Search the data below for the string "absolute". Extract every line that contains it.

☆ ☆ ☆ ☆ ☆

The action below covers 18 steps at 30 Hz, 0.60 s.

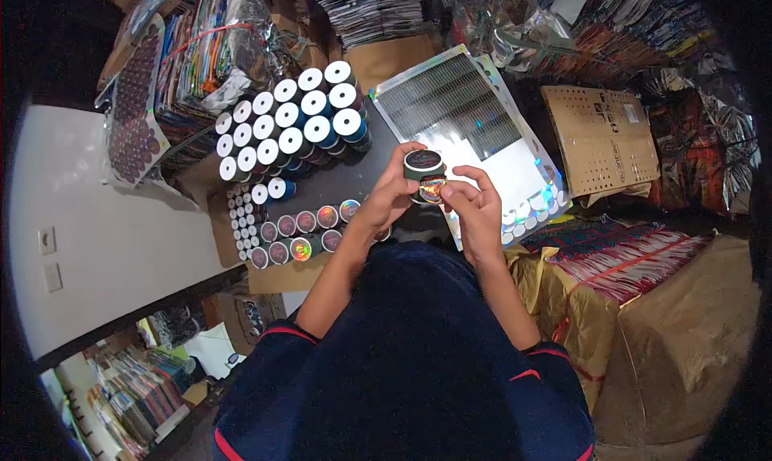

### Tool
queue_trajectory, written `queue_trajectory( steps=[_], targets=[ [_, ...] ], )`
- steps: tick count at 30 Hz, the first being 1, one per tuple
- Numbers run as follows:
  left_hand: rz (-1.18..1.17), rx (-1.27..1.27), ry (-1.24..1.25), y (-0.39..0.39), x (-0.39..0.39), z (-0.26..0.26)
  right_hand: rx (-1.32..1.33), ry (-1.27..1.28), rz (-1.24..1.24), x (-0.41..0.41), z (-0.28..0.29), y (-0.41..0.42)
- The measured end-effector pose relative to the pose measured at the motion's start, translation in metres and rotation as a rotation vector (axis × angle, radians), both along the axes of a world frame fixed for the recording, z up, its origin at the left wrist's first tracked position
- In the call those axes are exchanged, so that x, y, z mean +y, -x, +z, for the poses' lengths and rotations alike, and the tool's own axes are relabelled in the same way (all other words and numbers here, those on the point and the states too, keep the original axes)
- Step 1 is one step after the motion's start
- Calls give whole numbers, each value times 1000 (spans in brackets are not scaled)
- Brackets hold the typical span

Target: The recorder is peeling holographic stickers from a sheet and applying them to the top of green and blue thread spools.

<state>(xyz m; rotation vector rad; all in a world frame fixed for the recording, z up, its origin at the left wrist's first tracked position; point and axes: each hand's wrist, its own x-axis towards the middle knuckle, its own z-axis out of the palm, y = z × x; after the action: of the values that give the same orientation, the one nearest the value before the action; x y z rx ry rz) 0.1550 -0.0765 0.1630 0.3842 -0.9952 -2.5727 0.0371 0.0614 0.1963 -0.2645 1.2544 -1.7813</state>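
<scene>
My left hand (395,189) grips a dark green spool (423,166) with white rims and a round dark label on its upper end. Against the spool's side, the thumb and fingertips of my right hand (470,204) touch a shiny holographic sticker (432,188). Beyond my right hand lies a sticker sheet (446,93) with rows of small dark stickers, over further sheets. To the left, spools with holographic round labels (306,221) stand in two rows, partly hidden by my left forearm. Behind them are stacked spools with plain white ends (291,140).
Small white-ended spools (243,225) stand at the left edge of the dark tabletop (325,189). Bundled printed sheets (196,44) rise at the back left. A flat cardboard box (603,138) and a wrapped bundle (633,262) are on the right, a white wall (120,219) on the left.
</scene>
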Motion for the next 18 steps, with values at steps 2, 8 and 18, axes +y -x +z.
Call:
queue_trajectory(
  steps=[2,8,18],
  targets=[
    [-3,-12,105,0,-1,-2,10,-4,-6,-1,2,-1],
    [13,-62,110,-1,1,7,4,-20,-4,-1,3,-5],
    [19,-67,85,2,2,4,-27,-7,-15,1,4,-5]
  ],
)
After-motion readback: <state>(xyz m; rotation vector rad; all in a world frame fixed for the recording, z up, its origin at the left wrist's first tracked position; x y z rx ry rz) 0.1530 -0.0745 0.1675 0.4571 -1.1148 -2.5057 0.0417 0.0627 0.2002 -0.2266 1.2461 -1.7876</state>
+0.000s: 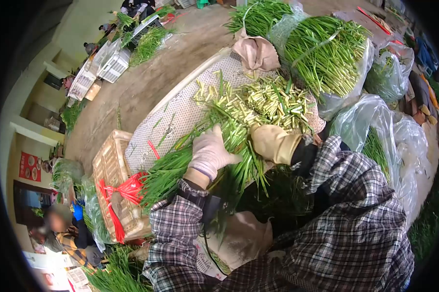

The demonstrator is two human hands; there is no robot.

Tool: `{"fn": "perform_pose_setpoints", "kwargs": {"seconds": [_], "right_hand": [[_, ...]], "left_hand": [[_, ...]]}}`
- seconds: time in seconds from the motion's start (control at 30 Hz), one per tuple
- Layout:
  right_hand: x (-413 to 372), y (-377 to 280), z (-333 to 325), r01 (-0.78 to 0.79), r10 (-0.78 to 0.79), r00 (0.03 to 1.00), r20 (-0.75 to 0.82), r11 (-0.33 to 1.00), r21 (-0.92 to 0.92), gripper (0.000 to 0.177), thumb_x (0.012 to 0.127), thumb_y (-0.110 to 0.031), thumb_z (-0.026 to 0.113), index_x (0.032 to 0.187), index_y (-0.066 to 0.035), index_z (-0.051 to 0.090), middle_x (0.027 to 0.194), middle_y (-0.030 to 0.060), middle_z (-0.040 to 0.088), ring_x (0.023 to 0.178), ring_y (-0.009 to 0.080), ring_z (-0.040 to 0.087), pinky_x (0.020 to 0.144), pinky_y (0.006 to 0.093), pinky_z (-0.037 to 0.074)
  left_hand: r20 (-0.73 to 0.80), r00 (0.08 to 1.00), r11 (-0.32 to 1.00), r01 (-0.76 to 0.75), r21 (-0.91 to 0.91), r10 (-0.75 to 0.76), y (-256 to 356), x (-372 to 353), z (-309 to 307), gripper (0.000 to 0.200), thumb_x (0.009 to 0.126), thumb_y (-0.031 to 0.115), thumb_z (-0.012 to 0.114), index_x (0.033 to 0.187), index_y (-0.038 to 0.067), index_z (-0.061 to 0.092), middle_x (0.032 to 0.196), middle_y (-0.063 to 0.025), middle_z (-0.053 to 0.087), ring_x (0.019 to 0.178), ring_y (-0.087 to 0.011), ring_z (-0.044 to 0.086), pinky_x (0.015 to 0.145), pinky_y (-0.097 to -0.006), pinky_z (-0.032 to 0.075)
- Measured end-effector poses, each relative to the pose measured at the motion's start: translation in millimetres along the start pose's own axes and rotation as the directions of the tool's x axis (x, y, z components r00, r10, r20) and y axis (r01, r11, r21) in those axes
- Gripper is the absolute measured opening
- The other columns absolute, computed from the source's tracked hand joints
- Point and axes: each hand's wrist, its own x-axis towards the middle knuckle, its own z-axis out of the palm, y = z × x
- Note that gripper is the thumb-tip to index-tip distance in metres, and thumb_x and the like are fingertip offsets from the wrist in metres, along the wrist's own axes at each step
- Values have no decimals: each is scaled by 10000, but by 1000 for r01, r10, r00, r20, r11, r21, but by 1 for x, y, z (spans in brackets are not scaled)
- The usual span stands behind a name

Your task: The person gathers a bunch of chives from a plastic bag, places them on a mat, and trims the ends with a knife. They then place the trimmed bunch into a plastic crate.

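My left hand, in a pale knit glove, lies on a loose spread of green garlic chives. Its thumb points right, away from the fingers, so the hand is open. Close by on the right, my right hand wears a yellowish glove and is curled closed beside the stem ends. Whatever its fingers hold is hidden. Just beyond both hands is a heap of short, pale cut stem ends. The chives lie partly on a dotted, cloth-like work surface.
A large chive bundle in clear plastic lies at the far right. A plastic crate with red plastic ties stands left. Plastic bags crowd the right side. Another person is at lower left, and white crates stand farther back.
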Motion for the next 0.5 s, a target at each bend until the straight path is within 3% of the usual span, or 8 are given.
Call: {"fn": "perform_pose_setpoints", "kwargs": {"seconds": [0.07, 0.2, 0.23, 0.3, 0.4, 0.5], "right_hand": [[-19, 5, -9, -143, 122, 985, 120, 974, 177, 375, 939, -114, 556, 1265, 72, 548, 1005, 168, 674, 868, 233, 686, 706, 312, 579], [-51, 27, 6, -267, 302, 953, -18, 870, 415, 318, 947, -113, 510, 1209, 60, 560, 919, 178, 687, 783, 279, 694, 687, 383, 566], [-52, 29, 20, -279, 379, 917, -122, 831, 481, 304, 939, -126, 504, 1173, 56, 568, 869, 186, 688, 771, 309, 691, 686, 401, 558], [-44, 35, 54, -209, 445, 830, -335, 806, 553, 289, 923, -167, 486, 1085, 54, 578, 769, 226, 676, 738, 379, 676, 674, 440, 541], [-43, 39, 48, -127, 401, 818, -413, 826, 550, 278, 930, -172, 480, 1063, 49, 583, 767, 235, 672, 733, 364, 679, 652, 441, 540], [-44, 36, 15, -127, 411, 826, -386, 803, 582, 258, 943, -161, 468, 1026, 43, 603, 764, 229, 672, 723, 359, 678, 665, 440, 540]], "left_hand": [[-17, 1000, 1000, 1, 4, -1, -1, -3, 2, 1280, 554, 587, 850, 1493, -36, 241, 1269, -245, 583, 1172, -326, 578, 1032, -386, 427], [-42, 999, 999, 20, -25, -21, -3, -6, 3, 1366, 548, 594, 855, 1526, -27, 133, 1374, -262, 501, 1243, -349, 522, 1065, -396, 393], [-78, 997, 999, 2, -46, -6, -6, -5, 9, 1371, 544, 593, 860, 1526, -27, 132, 1387, -262, 491, 1254, -352, 511, 1074, -398, 383], [-82, 997, 996, -6, -92, -2, -8, -4, 7, 1392, 527, 592, 876, 1526, -27, 131, 1446, -262, 438, 1336, -360, 438, 1125, -394, 331], [-103, 994, 999, -18, 41, 22, -9, 1, 5, 1400, 546, 603, 871, 1541, -6, 96, 1578, -232, 232, 1448, -319, 289, 1182, -382, 260], [-197, 977, 996, -84, 20, 86, -26, 20, 12, 1423, 502, 567, 903, 1534, -18, 118, 1475, -263, 409, 1399, -373, 369, 1163, -388, 287]]}}
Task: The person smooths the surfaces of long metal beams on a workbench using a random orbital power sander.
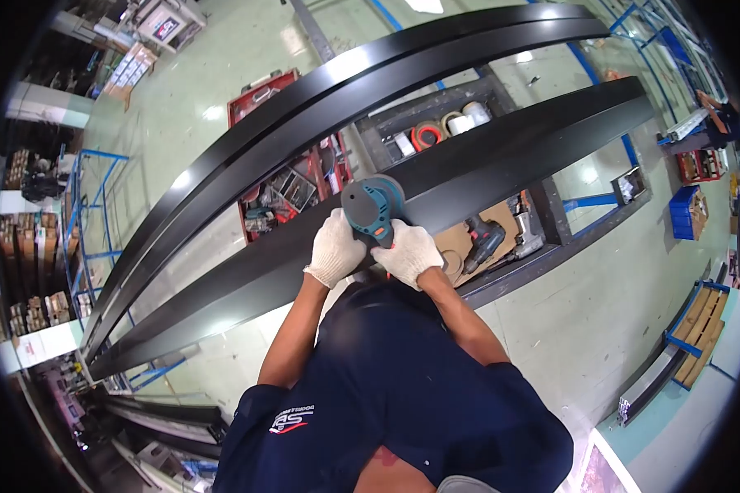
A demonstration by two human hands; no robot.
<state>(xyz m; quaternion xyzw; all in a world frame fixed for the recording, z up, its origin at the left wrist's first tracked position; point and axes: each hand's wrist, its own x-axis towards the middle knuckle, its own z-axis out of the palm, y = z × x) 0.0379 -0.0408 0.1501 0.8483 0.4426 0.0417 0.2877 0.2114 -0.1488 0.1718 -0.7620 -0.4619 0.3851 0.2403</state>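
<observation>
A teal and dark grey orbital sander point(368, 205) rests on the near black metal profile point(485, 172), close to the middle of its length. My left hand point(337, 249), in a white knit glove, grips the left side of the sander. On the other side, my right hand point(408, 251), gloved the same way, is closed round its handle. The sander's pad is mostly hidden under its body. Just right of my right hand, a cordless drill point(485, 240) lies on a cardboard-lined shelf below the profile.
A second long black profile point(321, 123) runs parallel beyond the first. Beneath them are a red toolbox point(292, 193) with tools and a dark tray point(378, 135) with tape rolls. Blue racks point(99, 205) stand at left; a blue bin point(687, 212) sits at right.
</observation>
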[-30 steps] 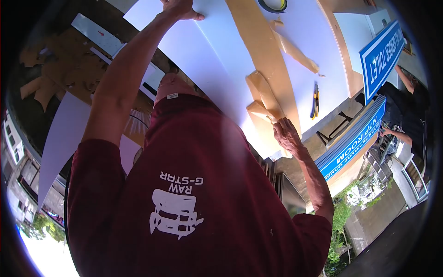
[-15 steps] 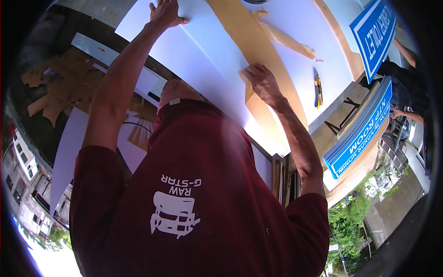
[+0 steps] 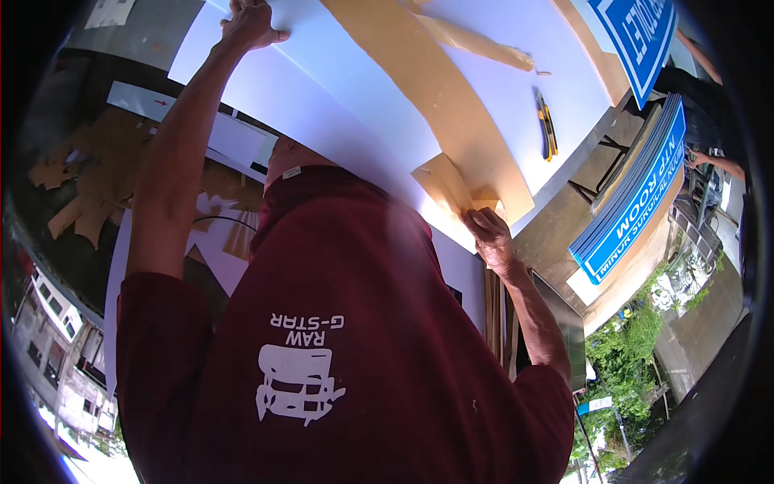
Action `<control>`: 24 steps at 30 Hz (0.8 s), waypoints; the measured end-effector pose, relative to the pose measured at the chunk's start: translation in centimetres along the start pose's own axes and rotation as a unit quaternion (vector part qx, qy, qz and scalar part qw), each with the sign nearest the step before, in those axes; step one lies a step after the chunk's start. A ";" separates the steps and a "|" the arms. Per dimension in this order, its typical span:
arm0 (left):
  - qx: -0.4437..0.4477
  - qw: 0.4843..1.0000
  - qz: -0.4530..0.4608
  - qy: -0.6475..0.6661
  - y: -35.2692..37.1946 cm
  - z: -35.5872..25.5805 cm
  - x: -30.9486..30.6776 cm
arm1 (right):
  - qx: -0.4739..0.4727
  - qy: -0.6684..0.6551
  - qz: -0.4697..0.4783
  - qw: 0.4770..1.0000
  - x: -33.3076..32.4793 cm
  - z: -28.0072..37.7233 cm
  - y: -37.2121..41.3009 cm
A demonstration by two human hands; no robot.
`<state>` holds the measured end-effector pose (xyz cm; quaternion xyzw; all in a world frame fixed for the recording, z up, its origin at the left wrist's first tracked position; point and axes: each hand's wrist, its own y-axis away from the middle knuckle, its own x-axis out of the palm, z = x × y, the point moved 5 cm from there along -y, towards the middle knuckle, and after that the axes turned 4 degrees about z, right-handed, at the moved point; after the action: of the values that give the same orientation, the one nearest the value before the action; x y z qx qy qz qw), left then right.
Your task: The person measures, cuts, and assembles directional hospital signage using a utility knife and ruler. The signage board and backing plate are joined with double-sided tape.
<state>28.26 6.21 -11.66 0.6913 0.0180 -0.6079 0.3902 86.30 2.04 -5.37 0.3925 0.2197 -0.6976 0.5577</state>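
My left hand lies with fingers spread on a white sheet at the upper left. At the sheet's near right edge, my right hand is closed on the end of a strip of brown paper, which is folded back over the sheet. A longer band of brown paper runs across the white surface beside it. Farther right, a yellow and black utility knife lies on the white surface, near a crumpled roll of brown paper.
Blue signs are stacked at the right, and another blue sign stands above them. A co-worker's arm reaches in at the far right. Brown paper scraps lie low on the left.
My right hand has moved towards me and to the right, drawing the brown paper's end to the sheet's near corner. My left hand stays on the sheet. The whole view has shifted slightly.
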 end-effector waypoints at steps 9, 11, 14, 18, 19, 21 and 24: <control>0.065 0.993 -0.093 -0.038 -0.3 0.1 0.9 | 0.063 0.031 0.011 0.997 0.9 -1.4 3.1; 0.058 0.995 -0.081 -0.030 -0.3 -0.4 1.0 | 0.096 0.024 0.053 0.994 1.4 -1.8 4.1; 0.048 0.993 -0.105 -0.012 -0.4 0.3 1.0 | 0.106 0.054 0.095 0.988 0.4 -1.5 2.6; 0.040 0.992 -0.123 0.003 1.4 0.1 0.2 | 0.269 -0.173 -0.049 0.946 -1.4 -6.0 1.3; 0.046 0.992 -0.119 0.016 1.7 0.1 -0.2 | 0.261 -0.081 -0.072 0.959 -2.8 -6.6 0.2; 0.054 0.991 -0.124 0.017 2.2 0.3 -0.6 | 0.233 -0.001 -0.099 0.967 -5.5 -6.3 -3.8; 0.053 0.990 -0.130 0.028 2.6 1.2 -2.1 | 0.162 -0.041 -0.126 0.978 -6.9 -6.7 -10.7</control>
<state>28.00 4.66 -8.50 0.7194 0.0864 -0.6339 0.2705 78.59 14.21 -5.28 0.4179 0.1280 -0.8041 0.4030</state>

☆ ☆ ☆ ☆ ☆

*Solution to the exercise*:
- Gripper is the absolute measured opening
- The other columns absolute, computed from the source's tracked hand joints

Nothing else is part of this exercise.